Conclusão: no mundo todo os déficits foram tratados como algo que ocorre em investimentos de longo prazo e quando a política de investimentos é seguida, apenas se deve fazer ajustes sazonais e aguardar a melhora da economia e a vida que segue.
No Brasil, um grupo de interesses econômicos transformou o déficit em “rombo”e criminalizou os gestores dos fundos de pensão. Com a proposta de transferir a gestão do patrimônio de cerca de R$1 trilhão para o mercado financeiro, fez crer que resolveria o problema e que alijar os trabalhadores de participar do gerenciamento dos seus recursos era necessário.
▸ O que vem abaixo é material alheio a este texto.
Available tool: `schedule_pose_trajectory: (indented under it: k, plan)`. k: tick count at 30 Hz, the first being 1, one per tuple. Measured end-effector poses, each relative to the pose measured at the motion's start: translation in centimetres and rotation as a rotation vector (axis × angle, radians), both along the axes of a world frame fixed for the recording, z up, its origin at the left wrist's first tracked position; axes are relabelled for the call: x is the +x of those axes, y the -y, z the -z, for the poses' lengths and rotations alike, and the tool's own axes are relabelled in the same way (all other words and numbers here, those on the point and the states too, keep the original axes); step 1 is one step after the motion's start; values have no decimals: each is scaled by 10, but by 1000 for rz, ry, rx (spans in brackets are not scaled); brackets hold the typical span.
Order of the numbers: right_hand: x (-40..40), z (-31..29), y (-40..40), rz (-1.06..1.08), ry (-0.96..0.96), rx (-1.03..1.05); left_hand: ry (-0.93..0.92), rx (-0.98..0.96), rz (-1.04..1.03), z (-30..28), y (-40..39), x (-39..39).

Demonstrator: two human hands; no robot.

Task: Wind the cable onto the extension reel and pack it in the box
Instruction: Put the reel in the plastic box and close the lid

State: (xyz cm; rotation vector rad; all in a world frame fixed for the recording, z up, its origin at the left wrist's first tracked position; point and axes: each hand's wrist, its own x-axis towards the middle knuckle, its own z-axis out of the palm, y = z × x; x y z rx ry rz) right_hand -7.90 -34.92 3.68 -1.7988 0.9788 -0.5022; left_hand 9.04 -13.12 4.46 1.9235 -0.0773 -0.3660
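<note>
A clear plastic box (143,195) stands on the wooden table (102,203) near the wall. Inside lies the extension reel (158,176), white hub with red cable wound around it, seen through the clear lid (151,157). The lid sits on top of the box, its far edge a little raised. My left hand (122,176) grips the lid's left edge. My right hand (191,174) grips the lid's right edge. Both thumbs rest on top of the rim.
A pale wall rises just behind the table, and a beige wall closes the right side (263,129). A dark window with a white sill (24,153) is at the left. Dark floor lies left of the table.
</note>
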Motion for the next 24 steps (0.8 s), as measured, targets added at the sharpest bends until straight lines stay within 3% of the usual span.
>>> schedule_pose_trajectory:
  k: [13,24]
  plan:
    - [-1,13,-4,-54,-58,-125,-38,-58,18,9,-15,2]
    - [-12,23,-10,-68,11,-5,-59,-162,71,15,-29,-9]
Essa luta ainda está sendo travada e deve durar muito. Notícias esparsas surgem de vez em quando, sempre reforçando as acusações e quando saem as sentenças inocentado os gestores há uma omissão escandalosa. Aos participantes é necessário a eterna vigilância, pois há muitos interesses em abocanhar a poupança previdenciária dos trabalhadores, a exemplo de alguns países como o Chile. É fundamental que os trabalhadores conheçam as consequências das decisões tomadas na gestão de seu patrimônio, especialmente quando a promessa é muito boa.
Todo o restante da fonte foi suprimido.